Quedamos en silencio un largo rato. De pronto rompió a llorar. Ni siquiera me inmuté. Era tan predecible, era tan obvio, tan razonable que yo mismo deseé poder llorar con él. Una vida vista más hacia adentro que hacia afuera nos había hecho únicos, inseparables, miserables, hermanos.

—¿Sabes? Deberías ponerte hielo en ese moretón —me dijo con la voz entrecortada y sangrante.

Las ideas son invaluables y solo están al alcance de los que las persiguen en detrimento de perseguir las miserias (enchapadas en brillantinas) que la sociedad tiene para ofrecer.

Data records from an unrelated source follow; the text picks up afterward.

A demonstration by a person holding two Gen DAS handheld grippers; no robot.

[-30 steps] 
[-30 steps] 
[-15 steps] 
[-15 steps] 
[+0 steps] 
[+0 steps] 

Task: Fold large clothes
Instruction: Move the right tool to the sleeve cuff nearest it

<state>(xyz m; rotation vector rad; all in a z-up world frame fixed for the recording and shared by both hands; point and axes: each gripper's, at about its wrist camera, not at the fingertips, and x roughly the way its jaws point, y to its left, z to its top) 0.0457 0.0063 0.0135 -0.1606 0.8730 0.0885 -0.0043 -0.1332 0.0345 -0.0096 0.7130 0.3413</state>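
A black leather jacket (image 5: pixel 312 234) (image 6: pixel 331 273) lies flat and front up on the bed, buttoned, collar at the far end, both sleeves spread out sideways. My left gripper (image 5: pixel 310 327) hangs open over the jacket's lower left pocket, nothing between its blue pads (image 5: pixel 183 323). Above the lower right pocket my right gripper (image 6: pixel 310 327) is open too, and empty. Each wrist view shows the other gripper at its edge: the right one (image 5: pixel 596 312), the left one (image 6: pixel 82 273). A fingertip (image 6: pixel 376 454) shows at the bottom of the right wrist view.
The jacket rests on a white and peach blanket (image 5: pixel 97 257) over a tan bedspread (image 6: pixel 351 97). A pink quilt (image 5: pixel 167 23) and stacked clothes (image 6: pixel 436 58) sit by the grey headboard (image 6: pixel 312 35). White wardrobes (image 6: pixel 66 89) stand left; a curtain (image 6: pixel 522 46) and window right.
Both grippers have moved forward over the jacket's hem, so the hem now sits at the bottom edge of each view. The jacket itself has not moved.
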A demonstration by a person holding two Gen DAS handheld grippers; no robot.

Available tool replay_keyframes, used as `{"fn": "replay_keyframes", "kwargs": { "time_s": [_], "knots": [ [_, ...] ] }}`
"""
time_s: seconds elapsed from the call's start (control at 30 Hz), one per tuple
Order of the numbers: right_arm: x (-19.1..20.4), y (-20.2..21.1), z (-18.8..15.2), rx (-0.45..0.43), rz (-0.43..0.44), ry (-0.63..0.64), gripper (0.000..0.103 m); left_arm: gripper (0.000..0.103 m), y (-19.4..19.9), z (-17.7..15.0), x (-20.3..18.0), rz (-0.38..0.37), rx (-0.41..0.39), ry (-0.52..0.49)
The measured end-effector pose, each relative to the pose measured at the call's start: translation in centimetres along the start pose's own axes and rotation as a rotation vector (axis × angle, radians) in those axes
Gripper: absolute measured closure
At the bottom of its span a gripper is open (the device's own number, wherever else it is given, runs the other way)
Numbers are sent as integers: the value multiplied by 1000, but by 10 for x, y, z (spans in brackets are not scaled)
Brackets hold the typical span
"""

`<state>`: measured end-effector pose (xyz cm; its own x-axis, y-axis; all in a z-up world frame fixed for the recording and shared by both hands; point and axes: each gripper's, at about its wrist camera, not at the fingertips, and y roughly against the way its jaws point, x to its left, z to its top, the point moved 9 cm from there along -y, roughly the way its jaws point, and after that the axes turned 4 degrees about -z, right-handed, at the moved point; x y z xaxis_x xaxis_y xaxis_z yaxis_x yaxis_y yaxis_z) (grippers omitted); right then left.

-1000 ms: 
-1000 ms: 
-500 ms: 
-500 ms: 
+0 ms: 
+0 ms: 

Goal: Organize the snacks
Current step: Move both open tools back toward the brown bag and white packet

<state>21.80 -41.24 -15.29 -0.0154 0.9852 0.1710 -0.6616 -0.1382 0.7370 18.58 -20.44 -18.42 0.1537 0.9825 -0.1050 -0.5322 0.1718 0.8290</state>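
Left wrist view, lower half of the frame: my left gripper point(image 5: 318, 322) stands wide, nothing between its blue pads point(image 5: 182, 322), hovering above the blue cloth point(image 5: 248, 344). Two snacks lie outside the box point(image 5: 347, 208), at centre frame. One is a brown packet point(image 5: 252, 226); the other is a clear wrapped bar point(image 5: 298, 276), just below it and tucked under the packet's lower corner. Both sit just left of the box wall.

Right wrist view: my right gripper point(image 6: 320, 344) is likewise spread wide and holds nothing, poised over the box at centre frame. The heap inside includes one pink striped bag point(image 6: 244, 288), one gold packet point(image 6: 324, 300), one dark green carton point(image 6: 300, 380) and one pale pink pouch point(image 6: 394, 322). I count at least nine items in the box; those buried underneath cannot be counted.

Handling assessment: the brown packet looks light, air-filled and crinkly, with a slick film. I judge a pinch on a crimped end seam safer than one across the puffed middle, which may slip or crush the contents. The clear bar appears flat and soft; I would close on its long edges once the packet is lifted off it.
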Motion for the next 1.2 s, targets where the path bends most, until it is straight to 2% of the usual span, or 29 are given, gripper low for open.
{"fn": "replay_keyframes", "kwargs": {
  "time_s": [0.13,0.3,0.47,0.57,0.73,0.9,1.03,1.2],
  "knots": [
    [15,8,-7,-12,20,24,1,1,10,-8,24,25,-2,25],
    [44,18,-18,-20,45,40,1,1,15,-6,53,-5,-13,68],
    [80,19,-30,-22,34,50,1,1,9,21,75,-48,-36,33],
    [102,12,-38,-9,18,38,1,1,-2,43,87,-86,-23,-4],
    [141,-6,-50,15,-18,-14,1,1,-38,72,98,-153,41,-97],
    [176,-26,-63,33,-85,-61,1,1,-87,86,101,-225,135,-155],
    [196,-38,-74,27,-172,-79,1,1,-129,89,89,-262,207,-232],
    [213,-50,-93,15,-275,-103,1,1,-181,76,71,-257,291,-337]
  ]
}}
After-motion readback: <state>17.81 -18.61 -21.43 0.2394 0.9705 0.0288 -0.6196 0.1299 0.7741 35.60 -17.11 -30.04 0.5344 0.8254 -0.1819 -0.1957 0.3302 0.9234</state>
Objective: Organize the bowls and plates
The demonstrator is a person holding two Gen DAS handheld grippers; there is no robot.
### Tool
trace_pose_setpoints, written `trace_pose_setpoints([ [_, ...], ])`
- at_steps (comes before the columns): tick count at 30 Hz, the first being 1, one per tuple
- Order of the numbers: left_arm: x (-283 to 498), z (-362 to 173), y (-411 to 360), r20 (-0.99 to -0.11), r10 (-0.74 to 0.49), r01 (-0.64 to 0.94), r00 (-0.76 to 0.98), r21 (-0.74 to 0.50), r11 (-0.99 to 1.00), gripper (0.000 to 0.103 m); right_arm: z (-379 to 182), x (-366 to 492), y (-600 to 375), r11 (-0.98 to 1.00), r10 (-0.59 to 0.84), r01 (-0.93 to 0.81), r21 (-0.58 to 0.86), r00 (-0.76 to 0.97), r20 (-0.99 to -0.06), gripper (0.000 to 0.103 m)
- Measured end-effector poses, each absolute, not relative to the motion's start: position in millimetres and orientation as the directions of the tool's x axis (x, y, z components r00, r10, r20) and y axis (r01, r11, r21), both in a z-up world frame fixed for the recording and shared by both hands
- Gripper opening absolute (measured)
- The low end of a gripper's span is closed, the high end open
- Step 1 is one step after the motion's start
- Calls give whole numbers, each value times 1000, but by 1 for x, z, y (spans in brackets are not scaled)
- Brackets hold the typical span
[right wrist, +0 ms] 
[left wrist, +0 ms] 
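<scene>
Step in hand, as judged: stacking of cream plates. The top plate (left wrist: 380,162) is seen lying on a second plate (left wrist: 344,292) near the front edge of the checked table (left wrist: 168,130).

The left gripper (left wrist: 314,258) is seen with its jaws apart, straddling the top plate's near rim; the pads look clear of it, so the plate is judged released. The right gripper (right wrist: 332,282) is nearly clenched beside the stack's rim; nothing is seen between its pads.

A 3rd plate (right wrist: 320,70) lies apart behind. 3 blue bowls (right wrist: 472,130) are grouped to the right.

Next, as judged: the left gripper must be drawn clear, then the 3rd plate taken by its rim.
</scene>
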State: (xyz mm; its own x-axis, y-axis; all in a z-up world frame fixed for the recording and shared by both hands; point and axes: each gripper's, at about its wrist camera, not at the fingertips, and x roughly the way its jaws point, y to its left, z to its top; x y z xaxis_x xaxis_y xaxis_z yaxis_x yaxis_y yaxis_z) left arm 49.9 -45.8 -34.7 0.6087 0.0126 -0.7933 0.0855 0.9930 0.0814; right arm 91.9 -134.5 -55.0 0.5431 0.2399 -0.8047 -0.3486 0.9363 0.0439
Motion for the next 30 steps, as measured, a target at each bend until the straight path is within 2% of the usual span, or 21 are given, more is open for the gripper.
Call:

Eso fue lo último que recuerdo escucharle. Solo sé que nos vinimos abajo. Volví a mí estando solo, caminando hacia una dirección errada. «Fe de ratas. Fe de erratas. El título, el título» me repetía a mí mismo. De pronto terminé en el suelo. Sin darme cuenta cómo, desperté luego de unos segundos de inconsciencia. Mi nariz se aplastaba contra el suelo. Comprobé mi botellita de whisky: estaba intacta.

***

Me acerqué a una parada de autobús y me senté a beberla. Me miré las manos. Las volteé al derecho y al revés. Recordé que de esa manera recuerdo quién soy. Estaban negras de suciedad. Una sonrisilla de amargura asomó en mi rostro. Luego observé la noche. Ya no era de noche. Se notaba la luz del alba próxima. Eso me consternó. No había nadie en la calle. No podía creer mi soledad. Me incorporé e intenté ubicarme. Algo me hizo caminar en cierta dirección con seguridad. Luego de unos minutos eché un vistazo hacia atrás. De pronto vi a Raúl, o al menos una figura idéntica, en el mismo sitio donde yo me había caído. Estaba ahí, sentado con las piernas en círculo y mirando fijamente el suelo, en medio de la vía de los coches, pero eso no parecía importarle. Entonces vi cómo se miraba las manos, al derecho y al revés.

***

En ese momento tropecé un poco y casi vuelvo a caer. Cuando me recompuse volví a mirar atrás y ya no vi más a Raúl. Además, me encontraba casi donde empecé, es decir junto a la parada de autobús. Intenté pensar en Cecilia. La imaginé pero no la encontré entre mis recuerdos. No pude recordar cómo lucía o cómo era el tono de su voz. Una imagen difusa, algo que ver con su cabello y su perfil, fue lo único que se me atravesó. La cabeza me daba vueltas y sentía todos los deseos del mundo de estar con ella. Pero entonces yo también comprendí la soledad.